Starting at the line that contains "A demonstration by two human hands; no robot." in the listing below, write out every line word for word until you have written the line that contains "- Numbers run".

------

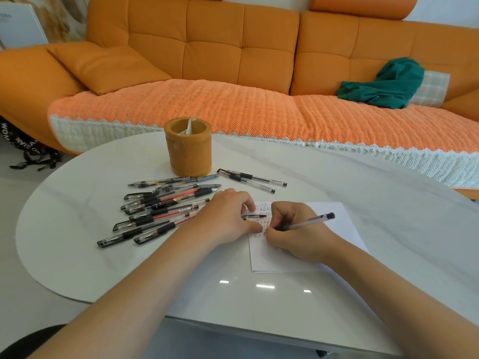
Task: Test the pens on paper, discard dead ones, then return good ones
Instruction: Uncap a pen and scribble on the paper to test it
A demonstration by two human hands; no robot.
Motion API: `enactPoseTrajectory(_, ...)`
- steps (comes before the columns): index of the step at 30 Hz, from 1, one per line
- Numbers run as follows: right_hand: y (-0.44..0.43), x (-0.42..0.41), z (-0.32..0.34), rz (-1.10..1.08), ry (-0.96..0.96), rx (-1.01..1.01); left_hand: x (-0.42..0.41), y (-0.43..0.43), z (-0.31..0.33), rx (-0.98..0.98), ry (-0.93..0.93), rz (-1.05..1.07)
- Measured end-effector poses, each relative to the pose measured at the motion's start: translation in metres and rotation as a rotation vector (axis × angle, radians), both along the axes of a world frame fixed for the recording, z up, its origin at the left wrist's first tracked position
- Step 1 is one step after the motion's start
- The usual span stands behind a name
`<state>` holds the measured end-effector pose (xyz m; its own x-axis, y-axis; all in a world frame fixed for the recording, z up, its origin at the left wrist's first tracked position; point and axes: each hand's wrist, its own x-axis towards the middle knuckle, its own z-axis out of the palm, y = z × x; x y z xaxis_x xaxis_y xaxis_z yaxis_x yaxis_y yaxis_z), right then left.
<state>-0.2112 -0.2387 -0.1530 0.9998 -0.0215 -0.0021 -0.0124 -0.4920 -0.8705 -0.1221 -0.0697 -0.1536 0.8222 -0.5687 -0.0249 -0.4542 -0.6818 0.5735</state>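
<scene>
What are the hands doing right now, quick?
Left hand: pinches a black pen cap over the paper.
Right hand: grips a pen, its tip hidden behind the fingers.

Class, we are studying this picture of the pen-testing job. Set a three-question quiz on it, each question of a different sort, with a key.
1. True or false: the right hand grips a clear-barrelled pen with a black end over the white sheet of paper.
2. Multiple choice: where do the two clear pens with black grips, set apart from the pile, lie in relation to the round tan bamboo pen holder?
A) inside it
B) on the white table, to its right
C) on the orange sofa
3. Fill in: the left hand pinches a small black pen ____.

Key: 1 true; 2 B; 3 cap.
</scene>
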Motion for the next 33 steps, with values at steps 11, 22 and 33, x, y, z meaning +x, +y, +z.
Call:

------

[Response to the task]
A demonstration by two human hands; no robot.
Motion API: `enactPoseTrajectory(_, ...)`
- steps (comes before the columns): index of the step at 30 Hz, from 1, one per line
- Numbers run as follows: right_hand: y (-0.44..0.43), x (-0.42..0.41), z (-0.32..0.34), rz (-1.10..1.08), ry (-0.96..0.96), rx (-1.01..1.01); left_hand: x (-0.42..0.41), y (-0.43..0.43), z (-0.31..0.33), rx (-0.98..0.98), ry (-0.93..0.93), rz (-1.05..1.07)

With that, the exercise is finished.